'''
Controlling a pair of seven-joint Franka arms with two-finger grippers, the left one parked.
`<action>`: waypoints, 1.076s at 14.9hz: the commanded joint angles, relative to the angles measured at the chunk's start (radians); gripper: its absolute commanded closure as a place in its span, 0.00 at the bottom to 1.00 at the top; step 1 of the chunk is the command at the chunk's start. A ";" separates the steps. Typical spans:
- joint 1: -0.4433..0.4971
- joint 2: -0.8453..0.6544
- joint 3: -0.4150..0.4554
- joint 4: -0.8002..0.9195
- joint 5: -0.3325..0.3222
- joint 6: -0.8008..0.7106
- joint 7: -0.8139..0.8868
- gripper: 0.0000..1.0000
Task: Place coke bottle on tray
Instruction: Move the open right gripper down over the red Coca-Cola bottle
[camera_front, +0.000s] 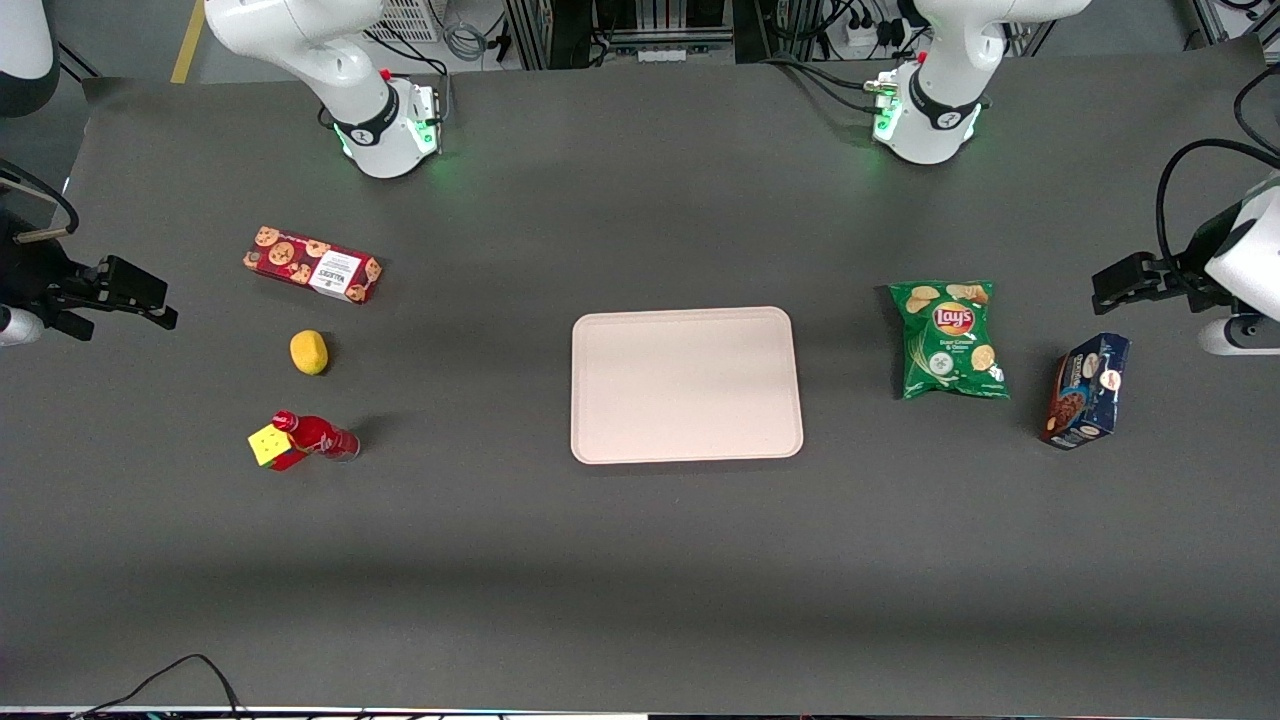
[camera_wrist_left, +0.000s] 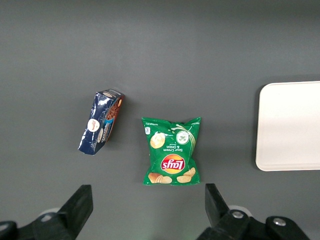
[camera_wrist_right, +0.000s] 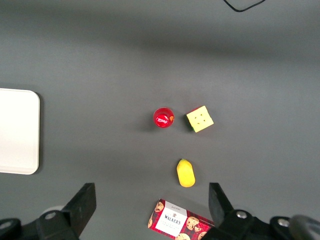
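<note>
End effector (camera_wrist_right: 152, 210) of the working arm hangs high above the worktop (camera_front: 640, 560) with its fingers (camera_wrist_right: 82, 202) spread wide and nothing between them, looking straight down on the bottle group.

Landmark is the tray (camera_front: 686, 385), which lies flat at mid-worktop with nothing on it and bare grey surface on all four sides.

Toward the working arm's end from the tray, well apart from it, the coke bottle (camera_front: 318, 436) stands upright, red cap up, white script showing on its red label. A cube (camera_front: 271, 446) with yellow, green and red faces sits just beside it, seemingly touching. A yellow lemon-like fruit (camera_front: 309, 352) lies farther from the front camera than the bottle, and farther again a red cookie box (camera_front: 313, 264) whose white label reads "Walkers".

Toward the parked arm's end from the tray lies a green chip bag (camera_front: 950, 340) marked "Lay's", sour cream and onion; still nearer that end stands a dark blue cookie box (camera_front: 1086, 390), its print too small to read.

Open worktop runs unbroken between bottle and tray.
</note>
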 joint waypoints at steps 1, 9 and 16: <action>0.008 0.013 -0.006 0.029 -0.016 -0.029 0.018 0.00; 0.014 0.059 -0.003 -0.032 -0.016 -0.002 0.008 0.00; 0.014 0.092 -0.003 -0.257 -0.017 0.306 -0.011 0.00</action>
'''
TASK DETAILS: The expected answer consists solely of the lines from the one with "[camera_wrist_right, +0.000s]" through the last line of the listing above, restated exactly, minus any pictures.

OUTPUT BELOW:
[camera_wrist_right, +0.000s] 
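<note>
End effector (camera_wrist_right: 152, 210) of the working arm hangs high above the worktop (camera_front: 640, 560) with its fingers (camera_wrist_right: 82, 202) spread wide and nothing between them, looking straight down on the bottle group.

Landmark is the tray (camera_front: 686, 385), which lies flat at mid-worktop with nothing on it and bare grey surface on all four sides.

Toward the working arm's end from the tray, well apart from it, the coke bottle (camera_front: 318, 436) stands upright, red cap up, white script showing on its red label. A cube (camera_front: 271, 446) with yellow, green and red faces sits just beside it, seemingly touching. A yellow lemon-like fruit (camera_front: 309, 352) lies farther from the front camera than the bottle, and farther again a red cookie box (camera_front: 313, 264) whose white label reads "Walkers".

Toward the parked arm's end from the tray lies a green chip bag (camera_front: 950, 340) marked "Lay's", sour cream and onion; still nearer that end stands a dark blue cookie box (camera_front: 1086, 390), its print too small to read.

Open worktop runs unbroken between bottle and tray.
</note>
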 joint waypoints at steps 1, 9 and 16: <action>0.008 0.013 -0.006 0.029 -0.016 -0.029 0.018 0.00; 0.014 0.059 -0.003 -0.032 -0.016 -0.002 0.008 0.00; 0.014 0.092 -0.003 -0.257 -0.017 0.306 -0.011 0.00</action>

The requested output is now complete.